WHAT THE EXERCISE ASKS: From the entries below, copy every line that holds the word "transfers".

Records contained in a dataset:
::::::::
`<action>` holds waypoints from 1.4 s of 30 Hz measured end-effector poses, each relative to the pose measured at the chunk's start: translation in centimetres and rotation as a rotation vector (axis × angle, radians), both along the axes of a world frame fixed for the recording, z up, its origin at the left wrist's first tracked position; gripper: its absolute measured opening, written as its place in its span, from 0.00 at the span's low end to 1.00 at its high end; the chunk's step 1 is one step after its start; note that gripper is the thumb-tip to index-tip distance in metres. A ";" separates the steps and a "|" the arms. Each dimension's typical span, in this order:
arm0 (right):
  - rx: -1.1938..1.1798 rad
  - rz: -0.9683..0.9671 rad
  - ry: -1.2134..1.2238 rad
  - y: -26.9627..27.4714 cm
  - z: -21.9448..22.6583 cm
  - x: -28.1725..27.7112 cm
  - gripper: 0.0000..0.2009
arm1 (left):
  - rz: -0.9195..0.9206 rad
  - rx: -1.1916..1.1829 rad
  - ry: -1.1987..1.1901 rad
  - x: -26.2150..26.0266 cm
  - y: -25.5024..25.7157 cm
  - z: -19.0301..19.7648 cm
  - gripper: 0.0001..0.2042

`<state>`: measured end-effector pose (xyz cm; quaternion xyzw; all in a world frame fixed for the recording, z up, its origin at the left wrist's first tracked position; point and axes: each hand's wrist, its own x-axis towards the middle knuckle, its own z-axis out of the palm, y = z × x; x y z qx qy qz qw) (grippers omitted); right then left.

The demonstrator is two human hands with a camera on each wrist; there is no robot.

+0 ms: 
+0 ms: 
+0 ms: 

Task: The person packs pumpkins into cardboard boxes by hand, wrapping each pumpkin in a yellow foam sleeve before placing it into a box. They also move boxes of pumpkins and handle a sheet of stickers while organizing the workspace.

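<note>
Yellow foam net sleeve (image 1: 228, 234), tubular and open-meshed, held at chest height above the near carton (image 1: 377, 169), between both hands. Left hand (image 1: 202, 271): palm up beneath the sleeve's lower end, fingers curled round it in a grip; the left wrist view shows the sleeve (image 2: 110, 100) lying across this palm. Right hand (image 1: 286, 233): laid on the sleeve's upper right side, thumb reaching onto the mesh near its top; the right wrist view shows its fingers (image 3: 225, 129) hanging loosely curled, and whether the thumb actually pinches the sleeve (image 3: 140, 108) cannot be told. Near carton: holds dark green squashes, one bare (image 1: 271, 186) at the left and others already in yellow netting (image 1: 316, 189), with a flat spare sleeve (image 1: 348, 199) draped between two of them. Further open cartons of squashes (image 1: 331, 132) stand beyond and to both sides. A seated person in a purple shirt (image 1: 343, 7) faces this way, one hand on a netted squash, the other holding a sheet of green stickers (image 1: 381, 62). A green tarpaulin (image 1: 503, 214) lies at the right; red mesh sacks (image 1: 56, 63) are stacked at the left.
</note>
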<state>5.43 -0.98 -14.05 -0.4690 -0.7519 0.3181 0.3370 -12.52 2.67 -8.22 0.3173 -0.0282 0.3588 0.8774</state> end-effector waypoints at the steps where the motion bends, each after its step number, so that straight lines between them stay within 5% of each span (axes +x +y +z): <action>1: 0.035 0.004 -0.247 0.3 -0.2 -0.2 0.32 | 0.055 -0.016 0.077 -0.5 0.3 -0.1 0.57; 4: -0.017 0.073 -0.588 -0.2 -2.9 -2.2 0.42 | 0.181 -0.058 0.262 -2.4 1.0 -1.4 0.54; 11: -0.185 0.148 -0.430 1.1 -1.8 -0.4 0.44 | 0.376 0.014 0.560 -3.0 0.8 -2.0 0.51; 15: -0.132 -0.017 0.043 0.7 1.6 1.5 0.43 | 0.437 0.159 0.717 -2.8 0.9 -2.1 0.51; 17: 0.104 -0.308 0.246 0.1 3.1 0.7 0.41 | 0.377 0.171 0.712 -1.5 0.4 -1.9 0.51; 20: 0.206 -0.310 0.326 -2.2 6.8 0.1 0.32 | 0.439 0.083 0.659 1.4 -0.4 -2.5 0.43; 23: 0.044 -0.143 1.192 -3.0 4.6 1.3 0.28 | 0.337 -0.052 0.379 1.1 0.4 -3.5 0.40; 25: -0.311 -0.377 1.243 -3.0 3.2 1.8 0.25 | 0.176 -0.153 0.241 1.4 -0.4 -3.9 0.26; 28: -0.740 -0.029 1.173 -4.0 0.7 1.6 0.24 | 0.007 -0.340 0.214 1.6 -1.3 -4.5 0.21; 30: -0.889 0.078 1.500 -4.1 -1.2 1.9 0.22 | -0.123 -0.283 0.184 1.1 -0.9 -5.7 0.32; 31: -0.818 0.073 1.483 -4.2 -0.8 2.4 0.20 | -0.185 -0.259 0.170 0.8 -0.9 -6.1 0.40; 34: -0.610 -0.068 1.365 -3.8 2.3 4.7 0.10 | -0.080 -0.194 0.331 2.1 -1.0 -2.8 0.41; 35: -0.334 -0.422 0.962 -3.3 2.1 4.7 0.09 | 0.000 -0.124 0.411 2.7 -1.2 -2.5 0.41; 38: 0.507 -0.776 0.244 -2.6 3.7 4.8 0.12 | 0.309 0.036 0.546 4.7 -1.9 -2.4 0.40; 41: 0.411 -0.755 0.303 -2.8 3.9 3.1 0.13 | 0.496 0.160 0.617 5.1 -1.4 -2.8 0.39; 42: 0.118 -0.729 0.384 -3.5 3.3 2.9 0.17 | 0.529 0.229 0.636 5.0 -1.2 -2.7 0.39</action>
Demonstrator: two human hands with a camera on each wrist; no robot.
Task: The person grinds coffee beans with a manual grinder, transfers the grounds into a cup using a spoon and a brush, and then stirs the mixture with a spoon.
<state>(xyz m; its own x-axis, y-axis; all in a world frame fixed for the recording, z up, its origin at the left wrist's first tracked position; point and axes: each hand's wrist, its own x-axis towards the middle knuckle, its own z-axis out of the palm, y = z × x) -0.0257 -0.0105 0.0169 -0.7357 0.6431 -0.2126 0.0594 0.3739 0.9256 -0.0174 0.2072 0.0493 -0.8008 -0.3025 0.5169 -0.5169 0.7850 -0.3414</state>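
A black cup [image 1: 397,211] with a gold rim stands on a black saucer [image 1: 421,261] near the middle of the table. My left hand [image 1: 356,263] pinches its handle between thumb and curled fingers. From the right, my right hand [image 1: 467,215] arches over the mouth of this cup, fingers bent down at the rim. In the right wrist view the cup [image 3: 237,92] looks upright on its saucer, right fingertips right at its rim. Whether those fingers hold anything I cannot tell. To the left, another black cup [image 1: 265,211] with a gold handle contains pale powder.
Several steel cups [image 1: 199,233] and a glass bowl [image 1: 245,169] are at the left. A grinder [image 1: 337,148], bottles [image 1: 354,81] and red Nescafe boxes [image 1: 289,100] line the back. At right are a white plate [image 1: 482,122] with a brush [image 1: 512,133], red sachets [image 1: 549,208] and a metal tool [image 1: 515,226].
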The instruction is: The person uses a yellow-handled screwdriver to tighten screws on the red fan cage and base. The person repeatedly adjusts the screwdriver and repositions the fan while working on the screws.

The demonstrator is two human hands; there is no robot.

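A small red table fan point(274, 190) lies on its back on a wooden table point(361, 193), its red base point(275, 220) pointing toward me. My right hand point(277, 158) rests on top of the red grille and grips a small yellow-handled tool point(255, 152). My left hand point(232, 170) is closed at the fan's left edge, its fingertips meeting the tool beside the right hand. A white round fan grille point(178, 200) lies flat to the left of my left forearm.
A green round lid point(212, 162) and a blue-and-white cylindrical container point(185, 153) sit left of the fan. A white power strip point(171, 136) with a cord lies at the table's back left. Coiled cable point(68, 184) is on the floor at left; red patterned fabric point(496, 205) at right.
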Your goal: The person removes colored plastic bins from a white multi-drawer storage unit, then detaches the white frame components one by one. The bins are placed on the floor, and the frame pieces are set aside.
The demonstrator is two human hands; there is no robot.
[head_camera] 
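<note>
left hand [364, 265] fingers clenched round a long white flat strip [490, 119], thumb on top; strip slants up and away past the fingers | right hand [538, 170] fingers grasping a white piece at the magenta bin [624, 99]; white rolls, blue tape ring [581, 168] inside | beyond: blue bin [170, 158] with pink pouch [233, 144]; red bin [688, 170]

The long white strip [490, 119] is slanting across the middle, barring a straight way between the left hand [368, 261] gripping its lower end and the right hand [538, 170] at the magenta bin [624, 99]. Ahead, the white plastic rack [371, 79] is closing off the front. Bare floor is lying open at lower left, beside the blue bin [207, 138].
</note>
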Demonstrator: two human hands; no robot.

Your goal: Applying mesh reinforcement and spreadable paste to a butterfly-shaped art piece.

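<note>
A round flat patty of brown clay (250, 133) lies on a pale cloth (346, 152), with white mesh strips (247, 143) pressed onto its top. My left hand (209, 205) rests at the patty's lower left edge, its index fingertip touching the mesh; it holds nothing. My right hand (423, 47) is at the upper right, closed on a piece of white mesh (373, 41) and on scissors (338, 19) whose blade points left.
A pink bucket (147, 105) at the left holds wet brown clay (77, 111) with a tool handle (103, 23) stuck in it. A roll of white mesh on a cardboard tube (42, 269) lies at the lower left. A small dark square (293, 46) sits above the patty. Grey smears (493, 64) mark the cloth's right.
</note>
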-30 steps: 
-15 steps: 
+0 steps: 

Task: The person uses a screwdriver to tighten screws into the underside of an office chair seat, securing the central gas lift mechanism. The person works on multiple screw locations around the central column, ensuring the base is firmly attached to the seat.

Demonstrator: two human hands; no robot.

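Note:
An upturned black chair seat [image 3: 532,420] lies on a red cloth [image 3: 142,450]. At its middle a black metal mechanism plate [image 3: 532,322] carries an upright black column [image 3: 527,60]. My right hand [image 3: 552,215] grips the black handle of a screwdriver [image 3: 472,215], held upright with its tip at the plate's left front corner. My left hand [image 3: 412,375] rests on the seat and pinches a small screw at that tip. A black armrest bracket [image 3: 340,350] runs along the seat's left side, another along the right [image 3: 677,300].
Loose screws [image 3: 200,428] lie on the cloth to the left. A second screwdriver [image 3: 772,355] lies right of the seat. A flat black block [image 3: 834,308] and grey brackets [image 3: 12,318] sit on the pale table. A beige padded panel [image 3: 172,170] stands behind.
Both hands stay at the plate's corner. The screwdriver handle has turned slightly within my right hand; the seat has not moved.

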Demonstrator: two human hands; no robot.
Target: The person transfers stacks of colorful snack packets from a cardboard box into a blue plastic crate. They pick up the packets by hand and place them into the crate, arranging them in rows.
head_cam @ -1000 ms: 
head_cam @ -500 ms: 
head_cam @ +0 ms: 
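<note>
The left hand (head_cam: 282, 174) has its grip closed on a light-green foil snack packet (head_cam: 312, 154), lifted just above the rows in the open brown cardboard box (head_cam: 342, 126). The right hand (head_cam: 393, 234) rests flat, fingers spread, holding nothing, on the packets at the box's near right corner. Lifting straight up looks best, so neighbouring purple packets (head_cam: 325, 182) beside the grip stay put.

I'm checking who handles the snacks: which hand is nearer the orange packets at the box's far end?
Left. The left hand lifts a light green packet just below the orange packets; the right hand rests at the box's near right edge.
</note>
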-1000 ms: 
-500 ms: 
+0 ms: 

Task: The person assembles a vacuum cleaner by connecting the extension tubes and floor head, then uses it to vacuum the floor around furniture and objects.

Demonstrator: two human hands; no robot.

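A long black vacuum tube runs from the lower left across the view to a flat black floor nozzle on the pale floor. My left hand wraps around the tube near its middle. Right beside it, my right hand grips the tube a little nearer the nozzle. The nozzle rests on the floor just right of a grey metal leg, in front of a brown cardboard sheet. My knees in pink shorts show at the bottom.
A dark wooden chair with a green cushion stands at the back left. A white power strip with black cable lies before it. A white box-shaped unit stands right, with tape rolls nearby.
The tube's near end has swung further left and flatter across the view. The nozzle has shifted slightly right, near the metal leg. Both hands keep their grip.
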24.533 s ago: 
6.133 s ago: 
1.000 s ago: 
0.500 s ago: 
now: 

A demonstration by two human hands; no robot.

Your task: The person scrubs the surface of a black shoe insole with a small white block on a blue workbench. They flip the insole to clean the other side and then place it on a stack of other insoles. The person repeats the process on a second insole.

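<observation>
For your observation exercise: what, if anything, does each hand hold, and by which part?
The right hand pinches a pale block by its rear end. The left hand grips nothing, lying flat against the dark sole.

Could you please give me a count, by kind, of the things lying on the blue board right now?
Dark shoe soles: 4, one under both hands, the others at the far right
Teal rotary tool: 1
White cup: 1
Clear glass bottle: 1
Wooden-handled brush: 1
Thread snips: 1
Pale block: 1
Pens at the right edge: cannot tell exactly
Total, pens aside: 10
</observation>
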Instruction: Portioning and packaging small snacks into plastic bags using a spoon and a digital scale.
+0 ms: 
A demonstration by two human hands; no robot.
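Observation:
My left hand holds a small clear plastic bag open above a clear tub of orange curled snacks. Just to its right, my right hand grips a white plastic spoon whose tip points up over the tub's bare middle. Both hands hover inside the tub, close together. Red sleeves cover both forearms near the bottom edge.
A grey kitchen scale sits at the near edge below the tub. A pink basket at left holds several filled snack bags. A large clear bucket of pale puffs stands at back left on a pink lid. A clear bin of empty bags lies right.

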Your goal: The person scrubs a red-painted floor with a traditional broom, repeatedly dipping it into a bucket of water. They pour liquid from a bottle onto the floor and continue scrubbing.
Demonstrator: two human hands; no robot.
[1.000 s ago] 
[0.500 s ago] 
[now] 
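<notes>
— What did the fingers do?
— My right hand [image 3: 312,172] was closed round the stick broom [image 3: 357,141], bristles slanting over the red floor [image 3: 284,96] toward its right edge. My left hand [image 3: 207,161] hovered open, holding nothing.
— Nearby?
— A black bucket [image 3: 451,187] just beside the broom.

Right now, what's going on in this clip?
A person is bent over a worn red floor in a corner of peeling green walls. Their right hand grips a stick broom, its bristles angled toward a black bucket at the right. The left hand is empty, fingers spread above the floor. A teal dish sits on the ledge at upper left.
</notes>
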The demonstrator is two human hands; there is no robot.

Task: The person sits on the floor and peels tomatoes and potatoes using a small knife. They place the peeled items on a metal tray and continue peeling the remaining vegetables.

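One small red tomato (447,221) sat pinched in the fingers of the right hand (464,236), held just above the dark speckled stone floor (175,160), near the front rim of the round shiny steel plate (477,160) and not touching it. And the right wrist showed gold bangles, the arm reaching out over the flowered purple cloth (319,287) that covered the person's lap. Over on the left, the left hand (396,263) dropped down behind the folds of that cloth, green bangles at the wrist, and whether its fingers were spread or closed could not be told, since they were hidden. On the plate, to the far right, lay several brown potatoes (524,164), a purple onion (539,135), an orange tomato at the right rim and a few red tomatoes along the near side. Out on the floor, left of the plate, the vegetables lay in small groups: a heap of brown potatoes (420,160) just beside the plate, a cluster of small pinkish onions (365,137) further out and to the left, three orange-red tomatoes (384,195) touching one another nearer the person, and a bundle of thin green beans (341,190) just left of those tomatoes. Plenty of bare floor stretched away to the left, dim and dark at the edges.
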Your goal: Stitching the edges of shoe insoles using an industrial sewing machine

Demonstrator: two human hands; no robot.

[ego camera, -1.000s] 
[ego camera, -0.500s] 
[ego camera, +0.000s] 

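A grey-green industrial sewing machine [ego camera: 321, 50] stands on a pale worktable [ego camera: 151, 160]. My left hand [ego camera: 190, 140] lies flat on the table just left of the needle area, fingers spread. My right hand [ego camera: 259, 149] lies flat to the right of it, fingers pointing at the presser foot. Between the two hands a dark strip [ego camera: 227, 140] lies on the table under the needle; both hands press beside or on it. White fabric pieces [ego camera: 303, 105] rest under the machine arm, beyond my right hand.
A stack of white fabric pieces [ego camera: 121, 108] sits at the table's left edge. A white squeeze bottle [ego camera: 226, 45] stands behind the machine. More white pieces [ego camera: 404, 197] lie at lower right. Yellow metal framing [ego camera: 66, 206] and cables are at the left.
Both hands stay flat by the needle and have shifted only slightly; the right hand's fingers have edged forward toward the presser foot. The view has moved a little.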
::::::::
EXERCISE RESPONSE:
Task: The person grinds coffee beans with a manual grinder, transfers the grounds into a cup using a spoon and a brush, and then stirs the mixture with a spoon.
Target: The person transfers stacks of colorful snack packets from a cardboard box into a blue plastic crate. They pick up the packets by hand and place them into the crate, arranging them in rows.

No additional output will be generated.